Cualquiera que trabaje en o para la administración de cualquier nivel, habrá notado las reticencias que genera hablar del ciudadano como cliente. En muchas ocasiones se evita esa palabra sustituyéndola por “usuarios”, “ciudadanos” o, en casos ya siniestramente demodé, “administrados”.
El caso es que cualquier técnica de gestión que contemple al cliente como un elemento fundamental en la ecuación (esto es, casi todas) suele tener difícil encaje en la administración. No porque la administración se resista (o no sólo por eso), sino porque, en la administración, localizar al cliente no es en absoluto fácil.
Si nos atenemos a lo clásico, un cliente es alguien que paga o consume un producto o servicio. A veces quien paga consume, otras quien paga no es el que consume (como cuando los padres pagan un juguete para los niños) ¿Fácil, no? Se supone que si pagas o consumes es porque, en principio, deseabas o necesitabas ese servicio.
Pero en la administración no se paga en la mayoría de las ocasiones, muchas veces quien entra en contacto con ella no desea el “servicio” que le endosan (caso de los impuestos). Los trabajadores de la administración no lo tienen fácil para conocer a su cliente. La población, los ciudadanos, son entes abstractos que no se concretan en personas con deseos, a quienes satisfacer de manera específica y efectiva. El cliente de la administración, muchas veces, es una abstracción.
Para acabar de redondear la cosa, la administración genera y gestiona una cantidad enorme y variadísima de servicios ¿Cuantas empresas tienen una gama de productos o servicios equivalente a los de un ayuntamiento? Y muchos se destinan a los mismos colectivos. Alguno de ellos implica, incluso, acciones coercitivas y amenazantes contra algunos de sus clientes. Por el bien de la ciudadanía abstracta se sanciona a parte de esa ciudadanía concreta; pero beneficiados abstractamente y sancionados concretamente son, todos, clientes. Qué lío.

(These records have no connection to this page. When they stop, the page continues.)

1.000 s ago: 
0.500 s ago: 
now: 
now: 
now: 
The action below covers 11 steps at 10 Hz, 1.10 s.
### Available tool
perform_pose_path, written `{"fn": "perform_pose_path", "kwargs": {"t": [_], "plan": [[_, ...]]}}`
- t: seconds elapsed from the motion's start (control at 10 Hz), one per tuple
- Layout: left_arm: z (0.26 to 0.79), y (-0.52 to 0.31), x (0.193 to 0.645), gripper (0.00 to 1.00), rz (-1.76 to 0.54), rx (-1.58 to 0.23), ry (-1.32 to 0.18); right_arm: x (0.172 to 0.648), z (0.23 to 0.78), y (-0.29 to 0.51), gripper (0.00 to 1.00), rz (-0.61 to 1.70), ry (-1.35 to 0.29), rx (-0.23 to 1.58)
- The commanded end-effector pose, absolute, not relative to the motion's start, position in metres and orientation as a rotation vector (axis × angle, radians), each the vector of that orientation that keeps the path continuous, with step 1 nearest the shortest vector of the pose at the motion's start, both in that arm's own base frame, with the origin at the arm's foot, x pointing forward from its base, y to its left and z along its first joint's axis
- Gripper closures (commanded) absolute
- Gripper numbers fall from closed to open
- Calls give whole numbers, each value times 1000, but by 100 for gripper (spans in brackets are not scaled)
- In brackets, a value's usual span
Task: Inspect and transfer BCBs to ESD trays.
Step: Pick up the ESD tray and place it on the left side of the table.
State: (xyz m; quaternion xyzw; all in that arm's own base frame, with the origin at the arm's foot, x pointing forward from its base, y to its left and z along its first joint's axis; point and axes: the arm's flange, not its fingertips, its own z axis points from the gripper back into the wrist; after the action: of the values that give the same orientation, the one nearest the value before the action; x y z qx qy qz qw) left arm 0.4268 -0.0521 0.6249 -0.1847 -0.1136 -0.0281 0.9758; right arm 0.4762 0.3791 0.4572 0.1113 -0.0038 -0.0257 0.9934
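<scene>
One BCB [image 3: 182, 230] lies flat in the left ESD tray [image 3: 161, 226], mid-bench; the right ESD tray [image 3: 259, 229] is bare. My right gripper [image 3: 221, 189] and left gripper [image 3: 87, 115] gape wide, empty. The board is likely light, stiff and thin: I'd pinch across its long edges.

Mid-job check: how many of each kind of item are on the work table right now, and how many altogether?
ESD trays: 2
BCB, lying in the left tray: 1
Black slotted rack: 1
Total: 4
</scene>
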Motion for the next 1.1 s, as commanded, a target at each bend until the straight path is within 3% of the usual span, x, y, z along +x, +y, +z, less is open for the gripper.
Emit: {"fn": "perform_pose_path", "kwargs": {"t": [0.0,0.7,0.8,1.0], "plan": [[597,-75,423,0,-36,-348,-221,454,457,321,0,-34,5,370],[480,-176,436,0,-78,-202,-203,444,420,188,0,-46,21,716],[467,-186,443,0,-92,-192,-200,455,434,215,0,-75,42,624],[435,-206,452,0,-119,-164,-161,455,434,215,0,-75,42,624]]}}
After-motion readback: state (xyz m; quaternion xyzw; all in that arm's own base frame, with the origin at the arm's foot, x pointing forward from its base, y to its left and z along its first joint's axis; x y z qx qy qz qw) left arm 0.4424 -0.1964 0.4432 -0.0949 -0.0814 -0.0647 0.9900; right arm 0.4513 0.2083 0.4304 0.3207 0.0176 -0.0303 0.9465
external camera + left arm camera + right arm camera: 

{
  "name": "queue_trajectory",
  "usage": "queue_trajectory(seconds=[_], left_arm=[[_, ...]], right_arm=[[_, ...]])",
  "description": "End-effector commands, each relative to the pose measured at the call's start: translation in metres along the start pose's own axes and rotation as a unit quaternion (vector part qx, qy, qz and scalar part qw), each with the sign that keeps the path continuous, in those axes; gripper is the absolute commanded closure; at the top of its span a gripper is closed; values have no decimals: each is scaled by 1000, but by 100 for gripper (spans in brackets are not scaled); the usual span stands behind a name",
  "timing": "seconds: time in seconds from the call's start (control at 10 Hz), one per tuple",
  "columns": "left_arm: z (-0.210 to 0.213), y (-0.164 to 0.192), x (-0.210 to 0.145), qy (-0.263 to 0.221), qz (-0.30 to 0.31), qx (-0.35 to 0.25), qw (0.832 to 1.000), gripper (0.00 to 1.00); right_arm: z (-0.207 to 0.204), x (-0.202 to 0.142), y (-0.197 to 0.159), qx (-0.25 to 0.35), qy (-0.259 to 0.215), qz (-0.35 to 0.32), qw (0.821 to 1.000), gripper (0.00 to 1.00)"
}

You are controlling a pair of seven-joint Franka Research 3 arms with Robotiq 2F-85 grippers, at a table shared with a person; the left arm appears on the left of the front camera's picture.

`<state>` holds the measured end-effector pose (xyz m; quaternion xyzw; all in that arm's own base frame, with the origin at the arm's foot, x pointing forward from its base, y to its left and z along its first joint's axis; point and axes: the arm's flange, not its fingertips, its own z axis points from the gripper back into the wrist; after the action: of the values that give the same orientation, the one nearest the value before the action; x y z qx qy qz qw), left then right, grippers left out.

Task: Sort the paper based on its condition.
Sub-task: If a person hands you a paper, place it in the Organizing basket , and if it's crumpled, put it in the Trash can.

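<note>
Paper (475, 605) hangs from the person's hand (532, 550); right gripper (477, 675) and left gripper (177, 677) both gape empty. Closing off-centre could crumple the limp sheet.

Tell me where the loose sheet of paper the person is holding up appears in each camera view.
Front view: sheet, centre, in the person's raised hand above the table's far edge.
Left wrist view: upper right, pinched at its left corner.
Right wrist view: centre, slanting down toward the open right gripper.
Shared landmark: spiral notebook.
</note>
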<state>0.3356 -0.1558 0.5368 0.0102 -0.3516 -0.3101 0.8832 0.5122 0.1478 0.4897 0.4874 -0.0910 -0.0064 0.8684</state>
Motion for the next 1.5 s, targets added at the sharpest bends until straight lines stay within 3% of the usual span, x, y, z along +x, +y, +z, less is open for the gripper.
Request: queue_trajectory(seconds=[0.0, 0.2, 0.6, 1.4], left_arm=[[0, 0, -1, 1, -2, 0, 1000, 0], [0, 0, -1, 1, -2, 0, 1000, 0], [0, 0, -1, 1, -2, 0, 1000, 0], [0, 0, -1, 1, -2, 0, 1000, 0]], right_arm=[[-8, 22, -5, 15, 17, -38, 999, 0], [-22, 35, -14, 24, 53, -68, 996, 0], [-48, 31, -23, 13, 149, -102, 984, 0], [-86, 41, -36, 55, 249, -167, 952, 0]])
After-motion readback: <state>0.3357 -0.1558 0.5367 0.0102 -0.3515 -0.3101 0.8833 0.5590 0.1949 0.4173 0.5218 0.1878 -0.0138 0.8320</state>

No acaba aquí la cosa. Muchas administraciones reciben financiación por realizar algunos servicios. Dan servicios “por encargo” de administraciones superiores. Esto es, les paga una entidad que les fiscaliza y les demanda resultados ¿No es eso un cliente? No, no lo es, pero lo puede parecer. El caso es que el destinatario de esos servicios subvencionados, el ciudadano, no es el que paga ¿No? Sí, sí es el que paga, pero a través de sus impuestos, que abona a otra entidad y cuando lo hace sólo puede elegir si un porcentaje mínimo se dedica a la iglesia o a caridad o no. Punto. Del destino del resto de la pasta nos encargamos nosotros.
Así que consumimos de la administración aquello que consideramos que es nuestro derecho, y bien hacemos. Pero también consideramos que nuestros derechos deben estar cubiertos por servicios de la administración. Y aquí, cada cual escribe su propia carta de derechos y la interpreta a su conveniencia. Como cada vez que ejercemos un derecho-consumo no nos pasan una factura específica y dolorosa en proporción, la demanda no tiene medida porque no tiene el contrapeso del coste.
En fin, un guirigai.
Con todo eso, no defiendo animaladas como cobrar por la sanidad o así. Hay que andarse con cuidado. constatar problemas no presupone soluciones fáciles y hacerlo respecto a la administración no es abogar por el mercado salvaje. Tampoco se trata de justificar la gestión obsoleta o paranoica de algunas entidades públicas. Sólo quería hacer evidente que las soluciones empresariales no casan siempre bien con la administración. Necesitan adaptación y flexibilidad. La gestión en las organizaciones públicas no es simplemente mala (que lo es muchas veces, como en las privadas), es que es muchísimo más compleja que en las privadas.
Al menos, en lo que respecta a encontrar al cliente.